Brief >>
Return the listing below unchanged, but without pictures.
________________________________________
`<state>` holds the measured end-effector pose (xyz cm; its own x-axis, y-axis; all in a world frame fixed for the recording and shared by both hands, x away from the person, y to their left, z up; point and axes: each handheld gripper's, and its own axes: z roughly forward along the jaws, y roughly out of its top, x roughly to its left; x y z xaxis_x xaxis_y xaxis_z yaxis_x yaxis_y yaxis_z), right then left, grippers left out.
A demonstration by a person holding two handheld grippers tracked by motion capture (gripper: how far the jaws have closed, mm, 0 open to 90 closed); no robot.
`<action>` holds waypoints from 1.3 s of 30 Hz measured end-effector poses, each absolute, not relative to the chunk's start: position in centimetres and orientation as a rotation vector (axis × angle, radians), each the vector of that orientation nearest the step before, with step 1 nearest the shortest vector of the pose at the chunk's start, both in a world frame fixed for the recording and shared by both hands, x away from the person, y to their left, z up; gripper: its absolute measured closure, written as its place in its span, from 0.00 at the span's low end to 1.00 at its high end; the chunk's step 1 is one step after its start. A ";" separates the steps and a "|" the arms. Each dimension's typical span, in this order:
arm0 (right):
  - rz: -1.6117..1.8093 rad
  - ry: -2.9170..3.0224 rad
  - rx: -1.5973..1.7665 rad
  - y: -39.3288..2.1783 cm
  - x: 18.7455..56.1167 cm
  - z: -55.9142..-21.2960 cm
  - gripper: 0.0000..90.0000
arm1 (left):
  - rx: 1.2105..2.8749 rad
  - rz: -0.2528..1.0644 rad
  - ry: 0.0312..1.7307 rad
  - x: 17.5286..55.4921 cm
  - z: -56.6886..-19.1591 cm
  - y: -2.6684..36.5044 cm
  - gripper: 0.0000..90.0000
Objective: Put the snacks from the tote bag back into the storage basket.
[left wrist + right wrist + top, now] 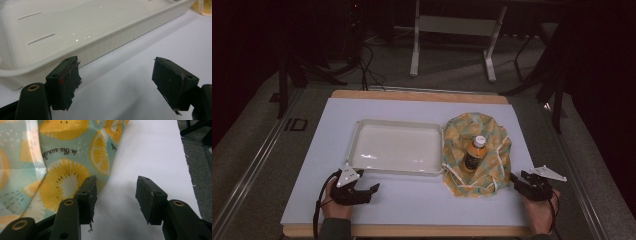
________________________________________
Result of the exercise >>
`<state>` holds the measured end-effector pose (xyz cm; its own x-axis, y-axis; all in a world frame fixed for the recording and shared by both hands, x away from the person, y to their left, z up; point and axes: each handheld gripper's, and its own axes: z roughly forward along the jaws, y roughly out of its top, x roughly to its left; x y z xaxis_x xaxis_y xaxis_z yaxis_x yaxis_y yaxis_z), right then left, grippers left out.
A demonstration by a person holding two handheld grippers tracked by motion capture (gripper: how far the jaws have closed, mm, 0 open to 90 closed); no robot.
`<action>` holds waypoints from 1.3 s of 30 Hz measured end-effector poses, each absolute, not relative to the chunk's start: position in centimetres and orientation as a rotation vector (axis × angle, radians), each the vector of that orientation nearest the step before, with step 1 nearest the shortest vector of the pose at the chunk's start, both in a world frame fixed for the recording and shared by both hands, x away from the person, y to their left, z up; gripper: its absolute measured closure, written as its place in its span, from 0.00 at the span's low end to 1.00 at its high end; the chunk's step 1 is one step after its start. A ";" separates the steps and a "|" the arms. Each dimension's typical span, in this order:
arm0 (right):
  - rz: -1.6117..1.8093 rad
  - ry: -2.9170..3.0224 rad
  - rx: -1.5973..1.7665 rad
  - y: -39.3288..2.1783 cm
  - x: 18.7455..56.1167 cm
  - z: -55.9142..-21.2960 cm
  - gripper: 0.0000..90.0000
arm1 (left):
  - rx: 1.2105..2.8749 rad
  - rz: -0.2528..1.0644 rad
  - ry: 0.0312..1.7307 rad
  - x: 17.5286..55.4921 cm
  - z: -56.6886..-19.1591 cm
  - y: -2.6684..36.5044 cm
  - gripper: 0.0000..90.0000
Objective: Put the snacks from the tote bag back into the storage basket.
[left wrist + right wrist + top, now] 

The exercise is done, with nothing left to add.